Its extracts have a vast pharmacological activity and are used as raw materials for pesticide, medicine and other commodities. Each part of neem have its own therapeutic importance and use i.e. anthelmintic, antiemetic, antacid, antileprotic, antipyretic, analgesic, mosquito repellant, antifertility etc. There are many literature and articles on exploring various pharmacological activity of neem. Here we are presenting a review exploring different parts of neem plant along with its therapeutic significance and uses.


Neem (Azadirachta indica) is a member of the Meliaceae family. It is a plant native to south Asia and Southeast Asia, which grows well in the hot river valley areas. Neem is regarded as “The Wonder Tree” and “Nature’s Drug Store”, because its extracts have a vast pharmacological activity and are used as raw materials for pesticide, medicine and other commodities. Neem is considered to be “one of the most promising of all plants and the fact that it may eventually benefit every person on this planet”. Probably no other plant yields as many strange and varied neem-products or has as many exploitable byproducts.[1, 2]. Taxanomical description is given in Table 1.

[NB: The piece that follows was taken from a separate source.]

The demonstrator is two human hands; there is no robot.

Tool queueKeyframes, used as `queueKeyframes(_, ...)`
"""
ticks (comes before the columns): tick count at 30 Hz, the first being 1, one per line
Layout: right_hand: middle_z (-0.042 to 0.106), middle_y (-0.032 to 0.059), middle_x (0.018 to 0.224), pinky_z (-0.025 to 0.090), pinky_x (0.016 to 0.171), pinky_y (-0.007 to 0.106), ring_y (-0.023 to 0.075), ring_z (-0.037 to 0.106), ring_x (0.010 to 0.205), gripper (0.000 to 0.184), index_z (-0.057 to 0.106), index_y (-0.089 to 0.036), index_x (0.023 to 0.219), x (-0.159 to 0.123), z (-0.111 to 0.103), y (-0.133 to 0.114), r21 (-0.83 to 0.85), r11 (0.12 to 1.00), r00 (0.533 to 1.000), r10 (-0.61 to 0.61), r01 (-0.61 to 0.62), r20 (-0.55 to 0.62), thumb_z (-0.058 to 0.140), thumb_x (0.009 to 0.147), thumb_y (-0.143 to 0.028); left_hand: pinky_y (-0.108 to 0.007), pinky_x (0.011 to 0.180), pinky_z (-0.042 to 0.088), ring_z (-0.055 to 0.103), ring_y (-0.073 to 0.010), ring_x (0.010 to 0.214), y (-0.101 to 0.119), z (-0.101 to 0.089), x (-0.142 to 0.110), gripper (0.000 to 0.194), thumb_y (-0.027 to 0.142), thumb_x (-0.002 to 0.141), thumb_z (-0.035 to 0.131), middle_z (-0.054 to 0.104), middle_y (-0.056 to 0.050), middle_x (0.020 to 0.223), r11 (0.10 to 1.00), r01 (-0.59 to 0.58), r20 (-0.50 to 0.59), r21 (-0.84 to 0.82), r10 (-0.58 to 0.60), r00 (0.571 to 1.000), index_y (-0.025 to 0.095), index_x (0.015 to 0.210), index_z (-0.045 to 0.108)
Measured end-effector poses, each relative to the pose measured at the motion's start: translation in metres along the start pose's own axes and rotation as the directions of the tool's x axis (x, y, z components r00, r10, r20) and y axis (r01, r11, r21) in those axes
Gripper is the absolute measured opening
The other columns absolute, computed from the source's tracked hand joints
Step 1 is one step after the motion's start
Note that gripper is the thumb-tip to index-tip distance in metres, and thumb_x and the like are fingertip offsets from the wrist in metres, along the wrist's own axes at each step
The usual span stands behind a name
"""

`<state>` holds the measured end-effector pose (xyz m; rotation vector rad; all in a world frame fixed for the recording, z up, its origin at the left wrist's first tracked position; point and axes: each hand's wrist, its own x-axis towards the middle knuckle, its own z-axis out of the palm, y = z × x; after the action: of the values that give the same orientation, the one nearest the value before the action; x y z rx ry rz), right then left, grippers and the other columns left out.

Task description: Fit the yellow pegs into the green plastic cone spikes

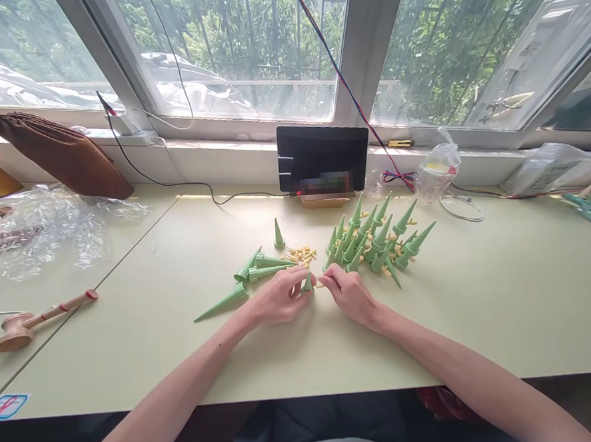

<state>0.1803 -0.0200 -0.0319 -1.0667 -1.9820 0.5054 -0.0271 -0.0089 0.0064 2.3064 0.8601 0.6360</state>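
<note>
My left hand (279, 297) is closed around a green plastic cone-shaped spike (308, 283), its tip pointing up. Close beside it, my right hand (351, 293) pinches a small yellow plastic peg (320, 283) against or next to the spike's side; whether the peg is inserted cannot be made out. Loose yellow pegs (301, 254) lie in a small heap just beyond my hands. Several green spikes (263, 271) lie on their sides to the left, and a single spike (278, 235) stands upright behind them. On the right stands a cluster of green spikes (379, 239) with yellow pegs at their bases.
A black tablet (321, 156) leans at the back of the pale table (304, 364). A wooden kendama (46, 319) and crumpled clear plastic (70, 225) lie at left. At the back right are a plastic bag with a cup (438, 169) and a white cable (461, 209).
</note>
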Motion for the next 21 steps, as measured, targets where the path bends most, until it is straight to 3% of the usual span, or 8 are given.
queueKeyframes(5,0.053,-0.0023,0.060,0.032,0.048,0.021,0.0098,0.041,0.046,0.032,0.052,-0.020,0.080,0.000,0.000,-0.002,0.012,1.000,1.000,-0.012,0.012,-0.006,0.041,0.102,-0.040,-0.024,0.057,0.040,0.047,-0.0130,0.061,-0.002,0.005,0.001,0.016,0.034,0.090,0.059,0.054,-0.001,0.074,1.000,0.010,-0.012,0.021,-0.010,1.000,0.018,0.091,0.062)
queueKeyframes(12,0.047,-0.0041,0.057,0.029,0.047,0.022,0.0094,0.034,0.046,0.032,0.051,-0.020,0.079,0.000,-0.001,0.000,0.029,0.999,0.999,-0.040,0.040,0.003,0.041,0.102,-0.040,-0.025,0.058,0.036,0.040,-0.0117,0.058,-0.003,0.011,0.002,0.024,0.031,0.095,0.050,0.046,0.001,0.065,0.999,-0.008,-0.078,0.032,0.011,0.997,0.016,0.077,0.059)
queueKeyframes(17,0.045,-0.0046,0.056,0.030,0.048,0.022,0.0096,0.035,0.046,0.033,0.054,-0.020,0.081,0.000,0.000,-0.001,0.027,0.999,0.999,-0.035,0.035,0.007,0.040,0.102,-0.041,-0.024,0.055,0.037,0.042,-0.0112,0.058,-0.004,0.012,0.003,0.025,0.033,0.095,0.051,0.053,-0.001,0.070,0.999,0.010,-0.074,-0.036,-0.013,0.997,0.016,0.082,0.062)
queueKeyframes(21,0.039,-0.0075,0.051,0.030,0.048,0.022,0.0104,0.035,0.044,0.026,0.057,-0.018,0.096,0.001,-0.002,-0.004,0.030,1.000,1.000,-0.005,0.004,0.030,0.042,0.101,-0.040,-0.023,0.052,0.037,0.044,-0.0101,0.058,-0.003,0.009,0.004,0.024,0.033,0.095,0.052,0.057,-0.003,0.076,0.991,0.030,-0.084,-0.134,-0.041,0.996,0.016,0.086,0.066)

Habitat-Neem is a fast-growing tree that can reach a height of 15-20 m, rarely to 35-40 m., Leaves alternate, imparipinnate; leaflets subopposite serrate, very unequal at base; Flowers hermaphrodite, in axillary panicles; calyx 5-lobed; Petals 5,much exceeding the calyx, free, imbricate; Disk 0; Staminal tube a little shorter than the petals, cylindric, widening above, 9-10 lobed at the apex, the lobes truncate again slightly toothed; anthers within the tubes opposite to and shorter than the lobes. Ovary 3-celled; style elongate, slender; stigma shortly cylindric, 3 lobed; Ovules 2 in each cell, collateral; Fruit a 1-seeded drupe, endocarp woody; Seed ellipsoid; albumen 0; cotyledons thick, fleshy [3].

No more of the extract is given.